PRODUCTION OF RENEWABLE FINE CHEMICALS AND LIQUID FUELS

Abstract

Described herein is a process for conversion and upgrading of biomass to products. The process involves converting the biomass to primary lignin-derivatives and primary cellulose/hemicellulose derivatives, catalytically treating the primary lignin-derivatives to produce secondary lignin-derived products, and treating the primary cellulose/hemicellulose- derivatives to produce secondary cellulose/hemicellulose-derived products.

Description

TECHNICAL FIELD

The present disclosure generally relates to biorefineries, and in particular to lignin processing methods for the production of renewable fine chemicals and liquid fuels.

BACKGROUND

The interest and demand for renewable alternatives to petroleum-derived fuels and chemicals has grown substantially in the last decade. Biomass is a promising feedstock for sustainable commodities as it presents the only source of renewable carbon. As the technology for production of renewable fuels and chemicals from biomass has progressed, biorefinery concepts have been developed and some (based on fermentation and liquid phase upgrading) have been commercially implemented. As the U.S. transitions to a new energy landscape, any renewable platform must be able to provide both liquid fuels and commodity chemicals on a large scale. For example, in 2012 the U.S. consumed ˜4.75 billion barrels per year and greater than 50 Mton of liquid fuels and organic commodity chemicals, respectively (including ˜15 Mton/yr of propylene and ˜10 Mton/yr of benzene). Current commercial biorefineries and biorefinery concepts however focus mainly on the cellulose/hemicellulose (or sugar) fraction of biomass for the production of fuels and chemicals and neglect the lignin fraction (which is often used for process heat and power), lowering the energy and carbon utilization of the biomass feedstock. Lignin, composed of ether linked propylphenolic units and comprising up to 40% of the energy and, on average, 25 wt % of biomass, is a valuable component of lignocellulosic biomass. It represents an opportunity for increased product yield and production of high-value products, specifically renewable aromatic commodity chemicals (such as benzene, toluene, xylene (BTX), styrene, and cumene) which would utilize the natural aromatic backbone present in lignin.

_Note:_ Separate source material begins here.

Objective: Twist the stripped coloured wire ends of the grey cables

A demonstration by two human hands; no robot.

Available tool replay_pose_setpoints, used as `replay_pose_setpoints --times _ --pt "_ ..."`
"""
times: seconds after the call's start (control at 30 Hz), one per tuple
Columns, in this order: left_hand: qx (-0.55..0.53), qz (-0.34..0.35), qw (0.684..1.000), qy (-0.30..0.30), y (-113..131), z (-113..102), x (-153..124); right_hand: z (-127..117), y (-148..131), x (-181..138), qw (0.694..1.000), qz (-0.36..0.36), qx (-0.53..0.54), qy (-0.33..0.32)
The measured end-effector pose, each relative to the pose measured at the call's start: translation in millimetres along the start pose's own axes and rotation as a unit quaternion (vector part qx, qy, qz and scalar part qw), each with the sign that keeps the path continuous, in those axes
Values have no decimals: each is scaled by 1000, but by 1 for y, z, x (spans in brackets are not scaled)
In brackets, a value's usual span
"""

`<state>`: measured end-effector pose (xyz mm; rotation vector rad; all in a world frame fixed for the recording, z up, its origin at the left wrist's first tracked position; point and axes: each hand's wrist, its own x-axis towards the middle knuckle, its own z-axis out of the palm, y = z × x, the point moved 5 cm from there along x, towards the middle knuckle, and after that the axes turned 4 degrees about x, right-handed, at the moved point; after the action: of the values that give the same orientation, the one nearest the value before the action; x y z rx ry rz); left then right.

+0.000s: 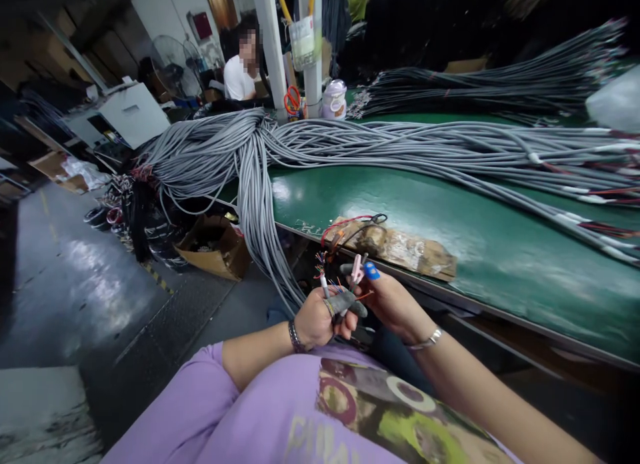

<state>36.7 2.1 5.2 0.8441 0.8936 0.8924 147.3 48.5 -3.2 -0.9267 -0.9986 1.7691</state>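
Observation:
My left hand (320, 317) is closed around the end of a grey cable (326, 285) whose stripped coloured wires fan out above the fist. Its fingertips wear grey covers. My right hand (387, 297) sits just to the right, fingers pinched on a few of those thin wires, with a blue cover on one fingertip and a pink one beside it. Both hands hover below the front edge of the green table (450, 231). A big bundle of grey cables (260, 177) drapes off the table's left end toward my hands.
A worn brown pad (405, 247) with loose red and black wires lies at the table edge. More cable bundles (500, 84) cover the far side. A cardboard box (213, 247) sits on the floor at left. Another person in a white shirt (239, 77) sits far back.

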Motion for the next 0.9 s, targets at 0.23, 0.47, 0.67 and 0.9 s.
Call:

Lignin has been utilized in the past to produce high value products such as high octane aromatic fuels or chemicals such as BTX and other aromatics. However, actual reaction schemes to effectively convert lignin with high yield to useful end products remains a significant challenge, and catalyst development for selective lignin conversion was identified in PNNL's 2007 report on biorefinery lignin as a core area of future R&D needed for lignin implementation in future biorefineries. Current processing techniques for lignin have drawbacks that limit their commercial and scientific feasibility. Biorefineries based on a sugar platform coproduce lignin as sulfite, kraft, and soda lignin from the pulp and paper industry, or as a lignin byproduct from lignocellulosic bioethanol production. However, the lignin byproducts from processes that focus on the carbohydrate fraction are either still recalcitrant polymers or impure and complex mixtures of compounds, which greatly increases the difficulty of effective upgrading. Combustion and gasification processes focus on conversion all of the lignocellulosic biomass, however they involve completely breaking down the biomass structure into small molecules, which results in a loss of the valuable natural aromatic structure of lignin. Pyrolysis (including fast-pyrolysis and fast-hydropyrolysis), hydrothermal processing, and liquefaction also process biomass as a whole, and while they only partially break down the biomass backbone, retaining structure as monomeric subunits of biomass components, they result in the formation of a large number of products, complicating separation procedures and further reactions. None of these options represent a selective way of processing lignin into discrete and usable products. Thus, lignin processing remains a significant challenge in the successful utilization of all components of biomass in a biorefinery.

SUMMARY

Described herein is a process for conversion and upgrading of biomass to products. The process comprises converting the biomass to primary lignin-derivatives and primary cellulose/hemicellulose derivatives, catalytically treating the primary lignin-derivatives to produce secondary lignin-derived products, and treating the primary cellulose/hemicellulose-derivatives to produce secondary cellulose/hemicellulose-derived products.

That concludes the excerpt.